Kendra’s Law and the right to medical decision-making
IN THE MATTER OF K.L. ,1 N.Y.3d 362, 806 N.E.2d 480, 774 N.Y.S.2d 472
On January 3, 1999 a man diagnosed with paranoid schizophrenia who had stopped taking his medication pushed Kendra Webdale to her death under an oncoming subway train. Later that year, the New York State Legislature enacted “Kendra’s Law.” This law provides for a system of court-ordered, assisted outpatient treatment (AOT) to help ensure that mentally ill people who are not confined in psychiatric hospitals take medication and treatment designed to help them survive safely in the community. Before a court can order AOT, they must hold a hearing at which a number of criteria must be established by clear and convincing evidence. It is not necessary for the court to find that the patient lacks the ability to make his/her own treatment decisions in order for it to issue the AOT order.
In October 2000, Dr. Glenn Martin, Director of the Department of Psychiatry at Queen Hospital Center, sought an order for AOT including therapy and medication for K.L.. K.L suffered from “schizoaffective disorder” with a history of psychiatric hospitalizations and non compliance with prescribed medication and treatment when not hospitalized. K.L. opposed the AOT order claiming, among other things, that Kendra’s Law violates his constitutional right to privacy to make decisions about his own medical treatment.
In a unanimous decision written by Chief Judge Judith Kaye, the New York State Court of Appeals upheld the constitutionality of Kendra’s Law. Judge Kaye wrote that while every adult of sound mind has the “right to determine what shall be done with his own body, the right is not absolute.” The “compelling state interests” of caring for its citizens who are unable to care for themselves, preventing violence, maintaining order and protecting the community from the “dangerous tendencies of some who are mentally ill” must be balanced against the limitation on the patient’s liberty. In this case, the limitation on the patient’s liberty is “minimal” because the court order does not authorize forcible administration of medication or treatment. If the patient refuses to comply with the AOT order, then a process for determining whether the patient needs to be confined to a hospital may begin if the physician so determines.
Learning Activities
Terms to Know
Critical Thinking
1. In 1986 the New York State Court of Appeals decided in Rivers v. Katz (67 N.Y.2d 485) that the State could not force a mentally ill patient confined to a psychiatric hospital to take medication unless a court first determined that he lacked the capacity to make a rational treatment decision for himself. How can Rivers and K.L. be reconciled since in K.L. the court found that a court order (AOT) may be issued even if the patient has the capacity to make his own treatment decisions?

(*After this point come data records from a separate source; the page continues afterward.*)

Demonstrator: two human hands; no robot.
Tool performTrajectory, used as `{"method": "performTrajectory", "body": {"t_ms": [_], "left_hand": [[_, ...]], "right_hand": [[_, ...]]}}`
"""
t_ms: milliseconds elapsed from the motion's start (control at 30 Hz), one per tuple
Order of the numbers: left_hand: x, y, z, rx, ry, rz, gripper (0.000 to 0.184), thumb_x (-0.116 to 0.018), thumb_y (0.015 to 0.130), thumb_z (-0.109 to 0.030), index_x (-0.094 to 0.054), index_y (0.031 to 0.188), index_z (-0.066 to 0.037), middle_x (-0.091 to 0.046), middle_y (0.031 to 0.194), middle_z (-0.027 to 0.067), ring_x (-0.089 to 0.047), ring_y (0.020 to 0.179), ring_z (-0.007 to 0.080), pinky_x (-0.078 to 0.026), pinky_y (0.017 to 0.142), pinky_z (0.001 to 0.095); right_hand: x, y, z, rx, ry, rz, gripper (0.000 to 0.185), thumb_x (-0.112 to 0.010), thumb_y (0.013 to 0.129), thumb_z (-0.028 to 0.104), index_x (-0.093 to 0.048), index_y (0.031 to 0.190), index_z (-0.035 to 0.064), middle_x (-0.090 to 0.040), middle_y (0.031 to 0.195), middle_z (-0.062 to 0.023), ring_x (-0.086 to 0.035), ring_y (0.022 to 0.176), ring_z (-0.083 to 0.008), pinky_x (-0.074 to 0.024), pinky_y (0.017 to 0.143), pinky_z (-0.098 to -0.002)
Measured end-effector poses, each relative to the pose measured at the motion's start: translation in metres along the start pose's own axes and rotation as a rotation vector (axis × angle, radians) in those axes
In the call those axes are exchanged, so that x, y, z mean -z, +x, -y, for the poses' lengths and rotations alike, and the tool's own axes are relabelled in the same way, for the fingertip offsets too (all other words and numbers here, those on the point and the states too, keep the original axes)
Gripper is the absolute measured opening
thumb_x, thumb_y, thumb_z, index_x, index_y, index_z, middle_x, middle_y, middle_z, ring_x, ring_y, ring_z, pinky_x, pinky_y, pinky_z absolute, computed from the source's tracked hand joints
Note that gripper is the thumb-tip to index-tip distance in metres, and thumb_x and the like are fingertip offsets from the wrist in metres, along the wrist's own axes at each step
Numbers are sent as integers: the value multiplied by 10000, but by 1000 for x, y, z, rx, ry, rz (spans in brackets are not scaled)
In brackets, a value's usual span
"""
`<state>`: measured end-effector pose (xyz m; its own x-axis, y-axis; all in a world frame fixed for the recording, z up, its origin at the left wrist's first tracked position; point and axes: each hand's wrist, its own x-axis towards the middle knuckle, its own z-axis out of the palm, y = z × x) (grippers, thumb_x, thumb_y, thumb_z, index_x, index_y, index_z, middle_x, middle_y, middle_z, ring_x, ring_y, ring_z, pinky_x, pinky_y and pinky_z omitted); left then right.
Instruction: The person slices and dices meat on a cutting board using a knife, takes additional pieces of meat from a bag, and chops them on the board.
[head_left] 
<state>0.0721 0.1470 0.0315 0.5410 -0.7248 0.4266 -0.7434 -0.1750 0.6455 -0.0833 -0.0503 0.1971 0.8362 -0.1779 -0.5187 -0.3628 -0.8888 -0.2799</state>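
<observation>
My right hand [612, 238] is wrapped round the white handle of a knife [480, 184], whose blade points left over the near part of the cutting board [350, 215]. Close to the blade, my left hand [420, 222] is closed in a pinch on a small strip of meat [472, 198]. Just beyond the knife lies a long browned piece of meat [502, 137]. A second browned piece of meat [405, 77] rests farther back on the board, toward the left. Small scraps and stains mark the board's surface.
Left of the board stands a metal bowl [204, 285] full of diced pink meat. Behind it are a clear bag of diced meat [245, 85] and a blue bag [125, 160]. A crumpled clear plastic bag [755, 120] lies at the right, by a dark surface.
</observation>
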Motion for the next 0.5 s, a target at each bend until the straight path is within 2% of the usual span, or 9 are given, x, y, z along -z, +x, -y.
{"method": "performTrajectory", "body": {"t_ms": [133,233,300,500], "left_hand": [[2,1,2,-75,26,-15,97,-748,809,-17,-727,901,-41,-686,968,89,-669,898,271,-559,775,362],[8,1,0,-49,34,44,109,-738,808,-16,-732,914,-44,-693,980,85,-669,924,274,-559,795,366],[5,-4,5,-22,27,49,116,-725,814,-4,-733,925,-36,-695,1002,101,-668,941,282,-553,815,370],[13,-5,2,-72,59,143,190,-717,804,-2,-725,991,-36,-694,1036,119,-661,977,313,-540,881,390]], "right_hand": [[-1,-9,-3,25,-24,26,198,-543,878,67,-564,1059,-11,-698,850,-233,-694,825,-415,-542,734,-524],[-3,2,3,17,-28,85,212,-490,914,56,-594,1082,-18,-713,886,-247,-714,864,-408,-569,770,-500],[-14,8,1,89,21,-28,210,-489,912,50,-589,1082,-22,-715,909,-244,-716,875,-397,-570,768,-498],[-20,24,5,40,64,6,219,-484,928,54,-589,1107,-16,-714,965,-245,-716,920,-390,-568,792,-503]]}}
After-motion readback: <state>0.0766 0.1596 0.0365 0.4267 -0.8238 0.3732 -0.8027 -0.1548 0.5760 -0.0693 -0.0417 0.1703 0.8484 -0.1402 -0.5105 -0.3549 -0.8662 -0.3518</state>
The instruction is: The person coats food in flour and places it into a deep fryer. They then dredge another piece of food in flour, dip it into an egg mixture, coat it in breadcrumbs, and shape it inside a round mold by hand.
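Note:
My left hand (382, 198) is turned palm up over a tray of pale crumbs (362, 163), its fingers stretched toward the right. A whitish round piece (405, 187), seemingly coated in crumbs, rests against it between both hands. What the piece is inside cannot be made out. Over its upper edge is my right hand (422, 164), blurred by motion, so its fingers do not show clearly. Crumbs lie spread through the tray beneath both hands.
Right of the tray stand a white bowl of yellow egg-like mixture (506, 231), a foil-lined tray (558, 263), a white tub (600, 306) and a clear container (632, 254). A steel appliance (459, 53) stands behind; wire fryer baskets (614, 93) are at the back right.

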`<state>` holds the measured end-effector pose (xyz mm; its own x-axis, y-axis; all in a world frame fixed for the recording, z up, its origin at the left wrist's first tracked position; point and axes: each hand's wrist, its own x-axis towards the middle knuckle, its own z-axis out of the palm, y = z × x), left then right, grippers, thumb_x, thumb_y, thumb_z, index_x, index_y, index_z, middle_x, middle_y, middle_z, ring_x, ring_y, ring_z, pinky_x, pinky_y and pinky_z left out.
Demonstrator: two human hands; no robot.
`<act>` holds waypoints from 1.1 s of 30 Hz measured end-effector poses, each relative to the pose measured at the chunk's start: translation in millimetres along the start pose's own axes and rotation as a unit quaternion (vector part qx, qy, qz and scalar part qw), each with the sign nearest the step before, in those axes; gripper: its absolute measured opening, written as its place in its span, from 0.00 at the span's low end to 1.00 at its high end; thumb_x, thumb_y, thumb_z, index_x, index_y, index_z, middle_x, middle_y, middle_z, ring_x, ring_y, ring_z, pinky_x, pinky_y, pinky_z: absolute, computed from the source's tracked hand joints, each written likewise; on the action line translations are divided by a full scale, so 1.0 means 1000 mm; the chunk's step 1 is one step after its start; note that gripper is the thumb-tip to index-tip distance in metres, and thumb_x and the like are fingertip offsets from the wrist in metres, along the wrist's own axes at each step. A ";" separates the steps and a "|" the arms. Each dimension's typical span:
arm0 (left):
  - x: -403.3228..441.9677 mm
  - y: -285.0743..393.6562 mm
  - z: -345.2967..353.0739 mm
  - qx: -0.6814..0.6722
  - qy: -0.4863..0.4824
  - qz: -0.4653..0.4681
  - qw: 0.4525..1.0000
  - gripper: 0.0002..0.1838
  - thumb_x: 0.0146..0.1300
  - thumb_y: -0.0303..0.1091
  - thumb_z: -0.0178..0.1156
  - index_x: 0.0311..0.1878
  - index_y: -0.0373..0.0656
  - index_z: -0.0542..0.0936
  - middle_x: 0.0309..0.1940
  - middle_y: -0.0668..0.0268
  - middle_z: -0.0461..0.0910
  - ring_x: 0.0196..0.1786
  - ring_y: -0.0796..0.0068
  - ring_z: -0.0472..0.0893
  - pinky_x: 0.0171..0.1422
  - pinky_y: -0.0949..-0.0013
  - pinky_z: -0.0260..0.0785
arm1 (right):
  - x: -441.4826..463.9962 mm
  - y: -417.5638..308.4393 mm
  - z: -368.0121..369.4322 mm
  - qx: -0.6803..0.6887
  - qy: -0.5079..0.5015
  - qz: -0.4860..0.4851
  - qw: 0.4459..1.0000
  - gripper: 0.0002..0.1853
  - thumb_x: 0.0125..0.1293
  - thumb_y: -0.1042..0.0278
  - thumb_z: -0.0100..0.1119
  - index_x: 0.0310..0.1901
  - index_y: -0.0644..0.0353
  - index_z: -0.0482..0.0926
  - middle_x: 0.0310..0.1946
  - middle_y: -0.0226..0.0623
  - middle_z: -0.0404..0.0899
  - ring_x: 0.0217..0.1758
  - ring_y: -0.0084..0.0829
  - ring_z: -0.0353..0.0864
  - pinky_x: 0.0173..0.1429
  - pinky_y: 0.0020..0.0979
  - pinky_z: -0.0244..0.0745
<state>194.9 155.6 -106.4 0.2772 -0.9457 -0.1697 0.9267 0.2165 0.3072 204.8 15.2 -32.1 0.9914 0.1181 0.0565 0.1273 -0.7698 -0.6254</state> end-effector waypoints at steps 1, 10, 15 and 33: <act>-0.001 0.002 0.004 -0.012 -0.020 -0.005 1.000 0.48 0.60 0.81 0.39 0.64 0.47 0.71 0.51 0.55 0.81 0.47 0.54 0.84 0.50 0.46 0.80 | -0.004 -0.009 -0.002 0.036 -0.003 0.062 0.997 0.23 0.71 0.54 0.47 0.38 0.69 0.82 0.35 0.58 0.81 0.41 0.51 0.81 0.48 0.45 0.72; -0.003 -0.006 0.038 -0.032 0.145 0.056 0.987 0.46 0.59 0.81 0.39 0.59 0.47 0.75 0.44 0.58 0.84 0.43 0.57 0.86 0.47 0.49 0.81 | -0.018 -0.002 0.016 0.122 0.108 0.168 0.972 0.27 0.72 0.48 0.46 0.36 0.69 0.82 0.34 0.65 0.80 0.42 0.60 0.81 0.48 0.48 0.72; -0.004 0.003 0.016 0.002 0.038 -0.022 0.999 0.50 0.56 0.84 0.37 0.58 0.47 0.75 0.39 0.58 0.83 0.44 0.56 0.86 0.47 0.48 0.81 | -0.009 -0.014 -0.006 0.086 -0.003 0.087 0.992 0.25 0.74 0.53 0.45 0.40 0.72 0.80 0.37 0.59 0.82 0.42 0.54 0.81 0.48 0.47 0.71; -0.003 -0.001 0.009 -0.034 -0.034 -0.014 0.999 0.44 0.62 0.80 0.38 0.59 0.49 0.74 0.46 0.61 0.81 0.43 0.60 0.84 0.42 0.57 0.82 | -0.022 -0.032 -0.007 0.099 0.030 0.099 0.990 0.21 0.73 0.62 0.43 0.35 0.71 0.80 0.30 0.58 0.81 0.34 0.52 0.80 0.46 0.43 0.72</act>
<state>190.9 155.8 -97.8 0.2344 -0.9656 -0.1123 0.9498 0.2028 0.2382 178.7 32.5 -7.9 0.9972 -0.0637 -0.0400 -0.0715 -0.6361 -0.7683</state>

2. The summary of K.L. above mentions that before a court can order an AOT, they must hold a hearing at which a number of criteria must be established by clear and convincing evidence. What do you think the criteria should be in order to issue a court order requiring a free adult to take medication and treatment?
Compare and Contrast
In Cruzan v. Director, Missouri Department of Health (497 U.S.261, 1990), the U.S. Supreme Court decided that an individual has a right to refuse medical treatment. However, when an individual is not competent to make treatment decisions, as was Nancy Cruzan who was in a coma, the state may make medical decisions to preserve his/her life unless there is clear and convincing evidence that the incapacitated individual would wish otherwise.
Compare K.L with Cruzan with regard to the balance between the state interests and the liberty interests involved. Students should come up with a list of the liberty interests and the state interests at stake in both of these cases and see where they are the same or different. (The summary above provides this information to the students with regard to K.L but with regard to Cruzan students will have to come up with their own ideas unless they read the Cruzan case in full.)